Return exactly the span of lines in the following data that opens with the line containing "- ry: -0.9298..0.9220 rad" and closes with the line containing "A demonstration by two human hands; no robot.". Include nothing else.
*** SOURCE DATA
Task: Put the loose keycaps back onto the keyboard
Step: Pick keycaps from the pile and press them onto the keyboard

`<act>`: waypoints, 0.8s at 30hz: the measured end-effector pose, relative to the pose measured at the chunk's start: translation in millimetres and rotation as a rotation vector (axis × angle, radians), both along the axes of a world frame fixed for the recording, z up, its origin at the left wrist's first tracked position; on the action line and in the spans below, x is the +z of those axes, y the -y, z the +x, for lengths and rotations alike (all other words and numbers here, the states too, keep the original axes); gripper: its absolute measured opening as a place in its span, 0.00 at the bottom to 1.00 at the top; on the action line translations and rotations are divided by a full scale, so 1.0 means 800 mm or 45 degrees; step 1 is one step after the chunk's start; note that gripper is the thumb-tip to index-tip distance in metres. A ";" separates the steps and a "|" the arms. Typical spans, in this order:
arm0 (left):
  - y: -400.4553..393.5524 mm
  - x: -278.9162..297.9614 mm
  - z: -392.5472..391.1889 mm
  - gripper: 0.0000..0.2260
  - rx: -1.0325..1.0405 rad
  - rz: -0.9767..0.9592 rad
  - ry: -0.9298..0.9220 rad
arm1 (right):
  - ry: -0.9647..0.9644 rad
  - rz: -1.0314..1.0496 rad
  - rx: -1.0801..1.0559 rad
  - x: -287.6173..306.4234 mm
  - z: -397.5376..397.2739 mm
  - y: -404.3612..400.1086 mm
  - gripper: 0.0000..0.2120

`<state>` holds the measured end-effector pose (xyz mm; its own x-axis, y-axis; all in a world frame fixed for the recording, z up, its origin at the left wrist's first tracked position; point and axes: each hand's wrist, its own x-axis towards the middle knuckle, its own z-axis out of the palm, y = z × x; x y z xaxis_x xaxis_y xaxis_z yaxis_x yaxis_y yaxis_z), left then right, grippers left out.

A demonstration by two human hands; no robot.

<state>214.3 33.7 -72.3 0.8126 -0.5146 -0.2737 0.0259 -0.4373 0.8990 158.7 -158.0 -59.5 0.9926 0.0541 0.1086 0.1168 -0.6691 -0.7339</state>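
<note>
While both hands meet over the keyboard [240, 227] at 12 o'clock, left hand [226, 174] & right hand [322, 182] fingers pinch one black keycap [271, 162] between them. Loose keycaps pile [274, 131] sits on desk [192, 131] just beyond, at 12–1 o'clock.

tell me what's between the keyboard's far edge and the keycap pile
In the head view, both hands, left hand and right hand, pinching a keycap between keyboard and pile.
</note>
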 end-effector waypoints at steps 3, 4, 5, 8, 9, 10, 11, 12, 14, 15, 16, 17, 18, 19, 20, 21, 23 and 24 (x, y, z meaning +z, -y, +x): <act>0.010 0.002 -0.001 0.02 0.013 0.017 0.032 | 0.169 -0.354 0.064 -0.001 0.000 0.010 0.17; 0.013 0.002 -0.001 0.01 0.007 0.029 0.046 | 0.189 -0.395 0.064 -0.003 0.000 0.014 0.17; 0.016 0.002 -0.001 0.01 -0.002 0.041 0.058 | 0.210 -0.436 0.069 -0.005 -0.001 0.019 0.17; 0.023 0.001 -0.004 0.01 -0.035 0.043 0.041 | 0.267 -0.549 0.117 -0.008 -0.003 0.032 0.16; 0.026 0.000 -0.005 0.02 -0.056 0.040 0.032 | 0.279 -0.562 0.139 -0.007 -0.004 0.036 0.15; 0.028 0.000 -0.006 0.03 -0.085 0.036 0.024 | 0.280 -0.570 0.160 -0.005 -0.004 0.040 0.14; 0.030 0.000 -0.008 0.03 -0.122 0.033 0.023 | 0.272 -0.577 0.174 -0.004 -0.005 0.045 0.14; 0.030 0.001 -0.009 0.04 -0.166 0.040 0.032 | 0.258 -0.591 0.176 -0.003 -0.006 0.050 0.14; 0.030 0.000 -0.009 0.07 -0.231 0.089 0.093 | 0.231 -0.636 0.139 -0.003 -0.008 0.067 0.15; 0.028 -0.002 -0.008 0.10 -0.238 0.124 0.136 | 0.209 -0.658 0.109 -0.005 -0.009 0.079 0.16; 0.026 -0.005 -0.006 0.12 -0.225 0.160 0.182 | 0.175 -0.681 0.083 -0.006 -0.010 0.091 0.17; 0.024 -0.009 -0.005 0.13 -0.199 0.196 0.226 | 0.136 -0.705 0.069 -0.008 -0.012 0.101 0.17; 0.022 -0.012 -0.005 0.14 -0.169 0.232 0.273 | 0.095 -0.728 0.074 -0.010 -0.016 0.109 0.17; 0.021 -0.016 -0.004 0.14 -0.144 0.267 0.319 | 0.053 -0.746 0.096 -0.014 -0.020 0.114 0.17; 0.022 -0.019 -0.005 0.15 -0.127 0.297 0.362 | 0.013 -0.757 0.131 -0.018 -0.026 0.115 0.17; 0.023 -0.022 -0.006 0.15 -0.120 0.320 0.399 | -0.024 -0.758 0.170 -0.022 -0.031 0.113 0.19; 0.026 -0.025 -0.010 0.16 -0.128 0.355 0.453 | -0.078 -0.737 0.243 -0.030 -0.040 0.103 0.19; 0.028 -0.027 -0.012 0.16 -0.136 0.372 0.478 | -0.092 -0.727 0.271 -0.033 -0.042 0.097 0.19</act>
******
OUTPUT FOR THIS EXERCISE:
  - ry: -0.9298..0.9220 rad
arm1 (right):
  - ry: -0.9647..0.9644 rad
  - rz: -1.0314..1.0496 rad
  - rx: -1.0801..1.0559 rad
  - x: -287.6173..306.4234 mm
  - z: -397.5376..397.2739 mm
  - y: -404.3612..400.1086 mm
  - gripper: 0.0000..0.2120

`<state>` holds the measured end-effector pose (xyz mm; its own x-axis, y-axis; all in a world frame fixed for the recording, z up, its origin at the left wrist's first tracked position; point and axes: each hand's wrist, its own x-axis towards the middle knuckle, its own z-axis out of the palm, y = z × x; x y z xaxis_x xaxis_y xaxis_z yaxis_x yaxis_y yaxis_z), left then right, grippers left out.

A demonstration by two human hands; no robot.

This output requires nothing further.